Assigning bacteria to discrete populations, or species, can be problematic, since bacteria differ greatly in the extent and promiscuity of recombination (
8). In some bacteria, homologous recombination appears to be restricted because of either inefficient mechanisms or vectors of genetic exchange or ecological factors that limit the extent to which genetically distinct strains meet each other in nature. In other bacteria, recombination is very frequent, and in some cases, homologous recombination occurs between bacteria that differ substantially (20 to 25%) in sequence and that are assigned to different but closely related named species. Attempts to define species typically determine the relationships among a set of isolates that are considered to represent each named species, using DNA-DNA hybridization or the sequences of rRNA or conserved genes.
Homologous recombination distorts the true relationships between isolates of closely related named species and can lead to inconsistent relationships among those species inferred from the sequences of different genes (
6,
9). Consequently, defining species using single loci is inappropriate, particularly for those species where rates of recombination are high. The use of multilocus sequence-based approaches ensures that recombination at one locus is buffered by the more reliable indications of relatedness provided by the other loci. Furthermore, in defining any species, we must analyze populations of each candidate species and not just one or a few isolates (
9).
Two general types of multilocus approaches can be considered as tools to distinguish related species.
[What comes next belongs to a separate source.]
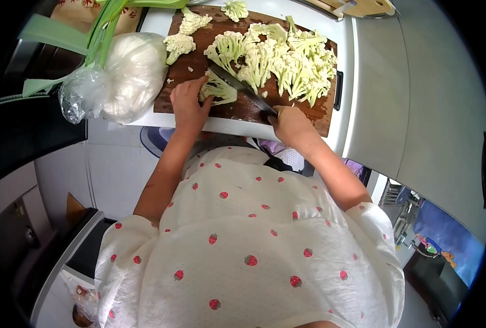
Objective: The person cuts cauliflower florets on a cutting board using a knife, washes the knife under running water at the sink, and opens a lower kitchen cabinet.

Microarrays can detect differences in gene repertoire among isolates (
15) but suffer the serious disadvantage that genes that differ among isolates of a named species, or between related species, reflect the least stable part of the genome, rather than the core genome, which is likely to be the most phylogenetically informative (
12). The alternative approach is to use the sequences of multiple housekeeping genes that are part of the core genome (
22). These data are now widely available as isolates of many pathogens are characterized by sequencing internal fragments of seven housekeeping loci, a technique referred to as multilocus sequence typing (MLST) (
13).
Previously, we have shown that MLST-based approaches are capable of discriminating named species among the human
Neisseria (
9). In this paper, we test the utility of this approach in defining the boundaries of the named species
Streptococcus pneumoniae (the pneumococcus) and the extent to which it can be resolved from closely related isolates of uncertain taxonomic status that cocolonize the human nasopharynx. The confident identification of these members of the mitis group of alpha-hemolytic streptococci is fraught with difficulty. At present, presumptive members of the species
S. pneumoniae are usually identified in clinical microbiology laboratories by colonial morphology when grown on blood agar and by optochin sensitivity. In the case of optochin-insensitive isolates that otherwise appear similar to pneumococci, bile solubility may also be used. Pneumococci are further characterized by serotyping using the Quellung reaction, and isolates that can be assigned to one of the 90 recognized pneumococcal serotypes are considered unambiguously to be
S. pneumoniae. After applying these tests, a number of nonserotypeable isolates that appear to be similar to pneumococci but are of uncertain taxonomic status remain.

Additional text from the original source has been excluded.